This is our first installment of a monthly feature, for now I’m calling them “First Friday Interviews” because they will posted on the first friday of the month. Colleen and I brainstormed about who would make an interesting interview subject from Etsy. It took some narrowing down since Etsy is such a huge place. After bouncing around ideas we determined the criteria for Etsy Sellers should be that their shop is new, their work is exciting, and that they have a low number of sales in order to help spread the word about a new artist.
Well, we really out did it with this first Seller. Ryan Taylor of Kaptafa is all of those things and more. As you’ll see from our short interview, this guy really loves his work and has a real commitment to the global community to boot. Ryan has also offered to give-away a 10% off coupon to one of our readers! I wish I could take it myself! So check out his store, Kaptafa, and if you see something you’d love to purchase please leave a comment and add the word “drawing” to the end. We’ll enter you in a give-away and one reader will be selected randomly for the 10% off coupon.
So, sit back and enjoy my interview with Ryan, the woodworker from Kaptafa.
1. What is “Kaptafa,” and why did you choose it for your shop name?
Kaptafa means “last” and “tree” in Hungarian. I am half Hungarian with strong ancestral roots and once I considered kaptafa, I knew I had found my shop name.
I’ve been very fortunate to be able to travel extensively. My wife and I have traveled to over 60 countries together which has greatly influenced our collective style. As we travel I take notice of different techniques and constructs employed by artisans and architects, particularly with woodworking.
I’ve always been drawn to creating things in three dimensions, first with ceramics and later with wood. I mainly work in wood but am considering incorporating other media into my work. For me, wood is such an important medium because it is so universal. No matter what country you visit, wood is a significant means of artistic expression.
I am mostly self-taught, but I learned a lot from my grandfather. My grandfather was an accomplished woodworker and an architect by trade – he was an architect at the Vatican. Although he passed away while I was quite young, I spent a lot of time watching him work, and he left behind a number of books that I still refer to today. I use his old tools in my shop. Wood working for me is mostly problem solving. The ideas come very easily, but the execution is often difficult. But as each project progresses, I learn something new and am able to apply it to the next piece. I’ve been working with wood for about 10 years, on and off.
The idea for incorporating photography and wood came from my daughter. She was playing with a memory game that was mass produced and had such uninteresting images. It was a perfect way to make something meaningful as well as incorporate our many travels. There are a lot of ways to take the idea further by using pictures of family, or things that certain family members like (such as Grandma’s famous pecan pie). I like the idea of children being engaged with a puzzle that has meaning beyond just solving the puzzle.

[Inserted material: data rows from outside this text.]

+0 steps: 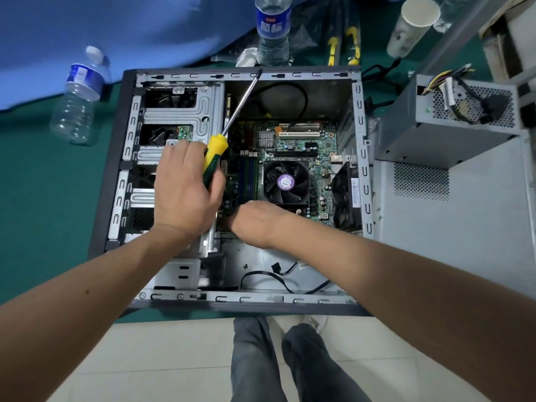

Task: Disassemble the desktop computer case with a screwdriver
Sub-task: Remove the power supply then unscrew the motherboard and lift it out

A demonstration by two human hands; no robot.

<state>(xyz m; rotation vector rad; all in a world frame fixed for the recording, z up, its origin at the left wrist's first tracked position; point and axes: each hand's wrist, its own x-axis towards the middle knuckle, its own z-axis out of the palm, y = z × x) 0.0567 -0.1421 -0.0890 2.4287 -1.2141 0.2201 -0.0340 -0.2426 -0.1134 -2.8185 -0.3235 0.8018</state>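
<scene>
Yellow-green (striped) screwdriver [213,158], purple fan label [286,181].

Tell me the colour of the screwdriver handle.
Yellow and dark green, on the screwdriver held in the left hand; the head view shows it.

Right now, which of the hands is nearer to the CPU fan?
Right. The right hand rests at the motherboard's near edge, just beside the CPU fan. The left hand sits farther left, over the drive bays, gripping the screwdriver.
</scene>
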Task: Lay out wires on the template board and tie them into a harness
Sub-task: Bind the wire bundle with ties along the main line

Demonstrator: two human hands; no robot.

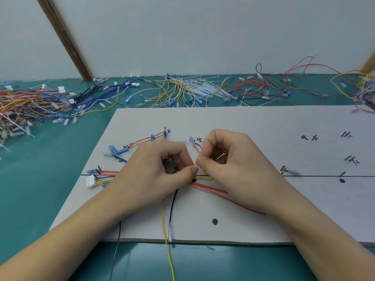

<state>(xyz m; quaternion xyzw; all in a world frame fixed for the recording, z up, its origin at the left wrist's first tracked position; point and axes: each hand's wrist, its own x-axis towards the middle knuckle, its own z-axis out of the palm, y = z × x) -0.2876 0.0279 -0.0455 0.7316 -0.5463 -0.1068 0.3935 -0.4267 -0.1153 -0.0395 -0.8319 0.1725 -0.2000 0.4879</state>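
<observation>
A white template board (263,126) with black lines, dots and handwritten marks lies on the green table. Coloured wires run along its main line from a white connector (90,181) at the left. My left hand (154,175) and my right hand (229,159) meet over the wire bundle (203,177) near the middle, fingers curled, thumbs and forefingers pinching at the same spot. A thin white cable tie (220,157) shows inside my right hand's curl. Two red wires (223,194) run out under my right wrist. A black wire (172,207) and a yellow wire (165,230) hang off the front edge.
Heaps of loose wires lie along the back of the table: a mixed pile (30,104) at left, yellow wires and white cable ties (188,88) in the middle, red and black wires (274,86) at right. A brown wooden strip (65,37) leans against the wall.
</observation>
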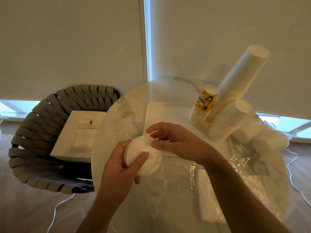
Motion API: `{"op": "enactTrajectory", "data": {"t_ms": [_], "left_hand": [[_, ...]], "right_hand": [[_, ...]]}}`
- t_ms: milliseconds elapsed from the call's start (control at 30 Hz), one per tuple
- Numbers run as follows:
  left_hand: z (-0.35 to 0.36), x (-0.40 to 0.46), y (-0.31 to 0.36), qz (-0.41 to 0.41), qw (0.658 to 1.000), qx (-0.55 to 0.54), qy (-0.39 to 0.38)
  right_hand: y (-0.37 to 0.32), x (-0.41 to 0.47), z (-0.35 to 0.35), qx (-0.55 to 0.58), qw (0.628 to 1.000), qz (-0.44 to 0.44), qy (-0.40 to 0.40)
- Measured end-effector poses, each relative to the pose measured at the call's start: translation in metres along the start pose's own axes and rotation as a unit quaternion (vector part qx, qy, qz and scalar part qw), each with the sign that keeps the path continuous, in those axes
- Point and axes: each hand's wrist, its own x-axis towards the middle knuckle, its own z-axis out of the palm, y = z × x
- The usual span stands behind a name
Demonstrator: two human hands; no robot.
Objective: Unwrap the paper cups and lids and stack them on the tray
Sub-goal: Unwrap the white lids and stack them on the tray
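Lids (144, 157), a white stack in clear wrap, sit just in front of the tray (168, 111). The left hand (121, 167) grips the stack; the right hand (171, 140) pinches film at its top. Best to hold firm and peel the wrap away from the tray-side cups (235, 88).

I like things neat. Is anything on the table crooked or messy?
Yes. The tall white cup stack on the tray leans far right instead of standing straight. Crumpled plastic wrap lies loose over the table near the hands, left and right.
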Motion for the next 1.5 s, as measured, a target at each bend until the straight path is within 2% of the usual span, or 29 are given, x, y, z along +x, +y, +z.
{"op": "enactTrajectory", "data": {"t_ms": [100, 167, 267, 367, 467, 600, 767, 900, 1033, 1133, 1300, 1500], "left_hand": [[0.001, -0.001, 0.001, 0.0, 1.0, -0.017, -0.008], [0.001, -0.002, -0.001, 0.007, 0.999, -0.043, -0.021], [-0.001, -0.004, -0.001, 0.013, 0.998, -0.054, -0.035], [-0.001, -0.004, -0.003, 0.028, 0.998, -0.028, -0.039], [0.0, -0.004, -0.004, 0.038, 0.999, -0.001, -0.026], [0.0, -0.004, -0.006, 0.032, 0.999, 0.01, -0.02], [0.0, -0.004, -0.006, 0.019, 0.999, 0.003, -0.031], [-0.002, -0.003, -0.008, 0.016, 0.999, -0.036, -0.034], [-0.006, -0.003, -0.01, 0.012, 0.998, -0.039, -0.048], [-0.008, -0.005, -0.009, -0.018, 0.997, -0.034, -0.064], [-0.007, -0.009, -0.008, -0.005, 0.995, -0.009, -0.097], [-0.014, -0.006, -0.016, 0.029, 0.993, 0.053, -0.106]], "right_hand": [[-0.002, -0.002, 0.004, 0.04, 0.999, -0.019, 0.016], [-0.002, -0.004, 0.003, 0.089, 0.994, -0.029, 0.053], [-0.001, -0.004, 0.001, 0.094, 0.989, -0.025, 0.115], [-0.003, -0.006, 0.002, 0.023, 0.99, -0.041, 0.132], [-0.006, -0.011, 0.005, -0.093, 0.989, -0.03, 0.114], [-0.003, -0.015, 0.024, -0.224, 0.968, -0.061, 0.1], [0.0, -0.015, 0.037, -0.222, 0.964, -0.058, 0.134], [0.004, -0.013, 0.021, -0.174, 0.97, -0.068, 0.155], [0.027, -0.002, -0.013, -0.169, 0.95, -0.02, 0.262], [0.061, 0.009, -0.029, -0.218, 0.929, 0.043, 0.294], [0.113, 0.021, -0.031, -0.298, 0.913, 0.136, 0.244], [0.131, 0.028, -0.025, -0.338, 0.907, 0.162, 0.193]]}}
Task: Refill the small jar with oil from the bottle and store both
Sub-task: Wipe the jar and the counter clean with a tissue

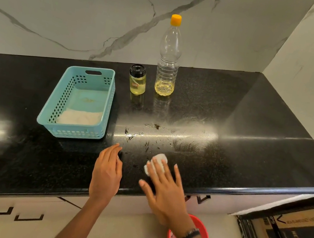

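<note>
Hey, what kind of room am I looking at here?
Most likely a home kitchen: a polished black stone counter against a marble-look wall, with an oil bottle and a small oil jar standing on it.

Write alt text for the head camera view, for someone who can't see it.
A person's right hand presses a white tissue flat on a smeared black counter, left hand resting alongside. Behind stand a capped oil bottle, a small jar and a blue basket.

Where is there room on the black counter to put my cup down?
Bare counter lies right of the bottle, toward the corner wall, and left of the blue basket. It is crowded and smeared in the middle, between the jar and the right hand pressing a tissue.
</note>
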The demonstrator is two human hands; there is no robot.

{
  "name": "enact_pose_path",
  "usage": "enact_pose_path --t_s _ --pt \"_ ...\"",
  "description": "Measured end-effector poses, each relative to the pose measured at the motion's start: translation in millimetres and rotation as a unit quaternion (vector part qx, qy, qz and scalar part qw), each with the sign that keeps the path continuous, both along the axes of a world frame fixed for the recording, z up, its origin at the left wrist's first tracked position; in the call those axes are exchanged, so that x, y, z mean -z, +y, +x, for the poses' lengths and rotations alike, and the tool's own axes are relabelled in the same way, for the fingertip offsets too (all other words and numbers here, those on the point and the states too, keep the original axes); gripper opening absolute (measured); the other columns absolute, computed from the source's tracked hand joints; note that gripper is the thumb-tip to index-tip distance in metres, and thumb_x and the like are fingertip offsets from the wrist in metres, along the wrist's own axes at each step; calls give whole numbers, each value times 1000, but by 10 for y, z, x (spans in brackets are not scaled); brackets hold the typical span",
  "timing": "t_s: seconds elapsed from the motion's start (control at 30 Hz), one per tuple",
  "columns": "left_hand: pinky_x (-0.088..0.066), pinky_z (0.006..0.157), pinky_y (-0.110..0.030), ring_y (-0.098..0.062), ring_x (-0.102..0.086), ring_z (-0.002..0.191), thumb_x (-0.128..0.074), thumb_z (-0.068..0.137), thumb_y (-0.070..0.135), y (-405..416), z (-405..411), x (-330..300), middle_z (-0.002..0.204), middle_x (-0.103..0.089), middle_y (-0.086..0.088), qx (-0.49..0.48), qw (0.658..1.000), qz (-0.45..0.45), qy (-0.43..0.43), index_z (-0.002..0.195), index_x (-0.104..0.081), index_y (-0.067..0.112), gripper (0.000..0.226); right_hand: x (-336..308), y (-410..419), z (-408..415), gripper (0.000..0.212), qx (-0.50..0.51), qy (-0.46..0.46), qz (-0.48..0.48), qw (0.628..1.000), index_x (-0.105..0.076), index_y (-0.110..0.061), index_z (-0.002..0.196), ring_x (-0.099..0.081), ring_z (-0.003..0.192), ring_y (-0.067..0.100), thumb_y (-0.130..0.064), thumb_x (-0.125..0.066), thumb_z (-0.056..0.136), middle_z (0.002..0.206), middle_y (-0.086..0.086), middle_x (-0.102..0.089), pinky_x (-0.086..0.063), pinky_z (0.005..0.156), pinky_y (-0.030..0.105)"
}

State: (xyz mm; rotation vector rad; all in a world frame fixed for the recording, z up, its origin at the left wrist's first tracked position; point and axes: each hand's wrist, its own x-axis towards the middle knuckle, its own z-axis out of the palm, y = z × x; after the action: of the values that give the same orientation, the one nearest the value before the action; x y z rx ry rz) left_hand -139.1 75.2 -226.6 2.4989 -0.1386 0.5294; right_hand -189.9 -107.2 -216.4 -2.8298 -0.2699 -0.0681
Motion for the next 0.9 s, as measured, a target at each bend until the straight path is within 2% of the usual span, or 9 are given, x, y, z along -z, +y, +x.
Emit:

4. You say your work is made for “the young and young at heart.” You mentioned in our emails that you started your Mariposa Series after making butterflies to decorate your daughter’s nursery. Are you drawn to making children’s artwork because of being a parent, or did you start making children’s items for other reasons?
The Mariposa series was entirely inspired by my daughter. I made the first one (Punakaki) thinking it would stop there. But it was well received by family and friends, including my daughter, so I began making more until her room was covered with butterflies. My original attempt at the first one was a disaster. I tried to make the wings realistic and utterly failed. I didn’t have the painting skills to pull it off and had to abandon the wings and start over. The resulting design came out. Later I realized I had incorporated Maori tribal designs. My wife and I had been to New Zealand some years before and my sketches for them must have been floating in my subconscious
A lot of what I’ve created is for my children. Both fish tessellations were made for my son’s nursery. As I mentioned earlier, the memory games are created for them as well. Even the picture frames were created to hold pictures of the kids!
Thanks for the compliment! The only works I’ve sold have been from the Mariposa series to friends of friends who have heard of the butterflies through word of mouth. In all cases they were having a baby and wanted to use them in their nursery. I found Etsy through Internet searches and was immediately attracted to the format. I had thought about developing my own site, but I didn’t think I would be able reach enough people. Etsy is the perfect home for my work. There is definitely a sense of community here that I am attracted to.
6. What are your highest hopes for Kaptafa?
My goals for Kaptafa is to find an outlet for my work. To produce pieces that resonate with both myself and other people is satisfying. I want to discover inspiration through diverse countries and cultures and create original pieces that people cannot see anywhere else.